EXERCISE
Every word of the data below has to be copied faithfully.

AVAILABLE DATA

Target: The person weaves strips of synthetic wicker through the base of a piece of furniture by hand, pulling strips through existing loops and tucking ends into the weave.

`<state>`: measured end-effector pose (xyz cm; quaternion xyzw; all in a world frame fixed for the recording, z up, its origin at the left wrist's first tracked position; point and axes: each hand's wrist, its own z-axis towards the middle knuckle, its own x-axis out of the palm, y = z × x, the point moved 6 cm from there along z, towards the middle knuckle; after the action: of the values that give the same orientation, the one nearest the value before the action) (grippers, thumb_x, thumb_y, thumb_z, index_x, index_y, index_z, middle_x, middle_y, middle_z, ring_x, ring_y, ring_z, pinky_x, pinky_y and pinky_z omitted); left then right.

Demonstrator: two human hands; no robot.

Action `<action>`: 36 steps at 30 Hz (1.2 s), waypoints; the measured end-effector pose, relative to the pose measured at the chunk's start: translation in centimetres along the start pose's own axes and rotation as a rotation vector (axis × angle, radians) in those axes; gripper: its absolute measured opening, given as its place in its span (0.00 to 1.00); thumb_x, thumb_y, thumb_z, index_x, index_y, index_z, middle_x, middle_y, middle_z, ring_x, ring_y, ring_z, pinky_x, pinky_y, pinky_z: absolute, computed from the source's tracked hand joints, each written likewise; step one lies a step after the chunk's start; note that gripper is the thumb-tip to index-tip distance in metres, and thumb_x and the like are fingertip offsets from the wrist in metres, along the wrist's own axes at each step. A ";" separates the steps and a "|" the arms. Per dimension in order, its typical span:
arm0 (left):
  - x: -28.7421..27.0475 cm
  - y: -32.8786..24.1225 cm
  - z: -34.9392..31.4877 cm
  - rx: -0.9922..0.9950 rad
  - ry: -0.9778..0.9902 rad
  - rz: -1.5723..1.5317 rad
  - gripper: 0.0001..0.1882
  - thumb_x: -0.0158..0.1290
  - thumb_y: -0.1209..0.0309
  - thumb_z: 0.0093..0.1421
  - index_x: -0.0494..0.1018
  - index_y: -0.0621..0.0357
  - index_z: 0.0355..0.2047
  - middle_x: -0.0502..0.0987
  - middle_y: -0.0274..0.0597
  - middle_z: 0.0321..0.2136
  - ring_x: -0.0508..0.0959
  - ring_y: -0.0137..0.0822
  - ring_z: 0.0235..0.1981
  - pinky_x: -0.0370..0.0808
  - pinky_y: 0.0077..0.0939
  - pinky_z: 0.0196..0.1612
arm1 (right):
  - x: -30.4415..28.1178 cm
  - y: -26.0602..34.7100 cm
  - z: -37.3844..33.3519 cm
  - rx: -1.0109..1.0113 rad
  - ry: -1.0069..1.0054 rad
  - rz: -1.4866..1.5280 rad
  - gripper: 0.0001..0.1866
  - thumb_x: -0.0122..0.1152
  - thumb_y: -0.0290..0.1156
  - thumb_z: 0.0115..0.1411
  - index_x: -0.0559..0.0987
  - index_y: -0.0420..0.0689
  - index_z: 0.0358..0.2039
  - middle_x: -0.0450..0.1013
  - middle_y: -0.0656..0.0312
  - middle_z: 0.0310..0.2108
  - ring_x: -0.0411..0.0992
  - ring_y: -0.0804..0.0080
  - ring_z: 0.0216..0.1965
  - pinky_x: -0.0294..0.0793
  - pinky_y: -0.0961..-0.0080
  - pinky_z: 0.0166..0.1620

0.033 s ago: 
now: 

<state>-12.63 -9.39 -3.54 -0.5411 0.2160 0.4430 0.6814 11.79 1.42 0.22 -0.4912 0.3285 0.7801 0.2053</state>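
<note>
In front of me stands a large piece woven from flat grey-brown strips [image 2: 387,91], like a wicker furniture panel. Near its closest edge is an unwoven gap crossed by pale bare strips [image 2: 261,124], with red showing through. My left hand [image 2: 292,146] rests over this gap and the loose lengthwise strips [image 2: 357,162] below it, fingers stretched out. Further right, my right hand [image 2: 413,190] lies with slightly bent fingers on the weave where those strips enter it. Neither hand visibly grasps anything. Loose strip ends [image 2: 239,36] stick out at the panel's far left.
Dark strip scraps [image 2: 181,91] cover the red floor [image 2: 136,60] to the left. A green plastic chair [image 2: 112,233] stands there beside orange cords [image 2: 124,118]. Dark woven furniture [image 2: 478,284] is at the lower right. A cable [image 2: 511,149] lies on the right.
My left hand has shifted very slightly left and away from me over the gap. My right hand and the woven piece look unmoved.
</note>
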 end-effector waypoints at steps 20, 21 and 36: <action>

WRITTEN SOLUTION
Target: The person weaves strips of synthetic wicker through the base of a piece of furniture by hand, pulling strips through existing loops and tucking ends into the weave.

`<state>`: measured end-effector pose (xyz cm; quaternion xyzw; all in a world frame fixed for the recording, z up, its origin at the left wrist's first tracked position; point and axes: each hand's wrist, its own z-axis towards the middle knuckle, its own x-axis out of the palm, y = z × x, the point moved 6 cm from there along z, towards the middle knuckle; after the action: of the values that give the same orientation, the one nearest the value before the action) (grippers, thumb_x, thumb_y, thumb_z, index_x, index_y, index_z, middle_x, middle_y, middle_z, ring_x, ring_y, ring_z, pinky_x, pinky_y and pinky_z omitted); left then right.

Demonstrator: two human hands; no robot.

Action `<action>`: 36 steps at 30 Hz (1.2 s), waypoints; the measured end-effector pose, relative to the pose measured at the chunk's start: translation in centimetres along the start pose's own axes and rotation as a rotation vector (axis × angle, radians) in those axes; gripper: its absolute measured opening, given as its place in its span (0.00 to 1.00); thumb_x, thumb_y, thumb_z, index_x, index_y, index_z, middle_x, middle_y, middle_z, ring_x, ring_y, ring_z, pinky_x, pinky_y, pinky_z: absolute, computed from the source's tracked hand joints, each written likewise; step one lies a step after the chunk's start; note that gripper is the thumb-tip to index-tip distance in metres, and thumb_x and the like are fingertip offsets from the wrist in metres, along the wrist's own axes at each step. A ";" separates the steps and a "|" the arms. Per dimension in order, its typical span:
arm0 (left):
  - x: -28.7421..27.0475 cm
  - y: -32.8786..24.1225 cm
  - z: -34.9392..31.4877 cm
  - rx: -0.9922..0.9950 rad
  - ry: -0.9778..0.9902 rad
  - rz: -1.5723..1.5317 rad
  - gripper: 0.0001..0.1882
  - thumb_x: -0.0158..0.1290
  - thumb_y: -0.1209..0.0309
  - thumb_z: 0.0093..0.1421
  - index_x: -0.0494..0.1018
  - index_y: -0.0621..0.0357
  - index_z: 0.0355..0.2047
  - middle_x: -0.0502..0.0987
  - middle_y: -0.0274..0.0597
  - middle_z: 0.0321..0.2136
  - ring_x: -0.0508..0.0959
  - ring_y: -0.0137..0.0822
  - ring_z: 0.0235..0.1981
  - pinky_x: -0.0370..0.0808
  - pinky_y: 0.0077..0.0939
  - pinky_z: 0.0196..0.1612
arm1 (right):
  - x: -30.4415..28.1178 cm
  - y: -26.0602..34.7100 cm
  - z: -37.3844..33.3519 cm
  - rx: -1.0109..1.0113 rad
  - ry: -1.0069..1.0054 rad
  - rz: -1.4866..1.5280 rad
  - gripper: 0.0001..0.1866
  - thumb_x: -0.0122..0.1152
  - thumb_y: -0.0290..0.1156
  - thumb_z: 0.0115..0.1411
  - index_x: -0.0559..0.0987
  - index_y: -0.0420..0.0689
  - index_z: 0.0358..0.2039
  - middle_x: -0.0450..0.1013
  - middle_y: -0.0656..0.0312
  - middle_z: 0.0310..0.2108
  - ring_x: -0.0411..0.0992
  - ring_y: -0.0804..0.0080
  - ring_z: 0.0216..0.1965
  - pinky_x: -0.0294..0.0793
  - pinky_y: -0.0961..-0.0080
  - pinky_z: 0.0166..0.1620

0.033 s ago: 
now: 

<state>-12.63 -9.39 -3.54 -0.5411 0.2160 0.4430 0.6814 11.79 1.42 0.22 -0.4912 0.3285 0.7801 0.2053</state>
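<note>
In front of me stands a large piece woven from flat grey-brown strips [image 2: 387,91], like a wicker furniture panel. Near its closest edge is an unwoven gap crossed by pale bare strips [image 2: 261,124], with red showing through. My left hand [image 2: 292,146] rests over this gap and the loose lengthwise strips [image 2: 357,162] below it, fingers stretched out. Further right, my right hand [image 2: 413,190] lies with slightly bent fingers on the weave where those strips enter it. Neither hand visibly grasps anything. Loose strip ends [image 2: 239,36] stick out at the panel's far left.
Dark strip scraps [image 2: 181,91] cover the red floor [image 2: 136,60] to the left. A green plastic chair [image 2: 112,233] stands there beside orange cords [image 2: 124,118]. Dark woven furniture [image 2: 478,284] is at the lower right. A cable [image 2: 511,149] lies on the right.
My left hand has shifted very slightly left and away from me over the gap. My right hand and the woven piece look unmoved.
</note>
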 end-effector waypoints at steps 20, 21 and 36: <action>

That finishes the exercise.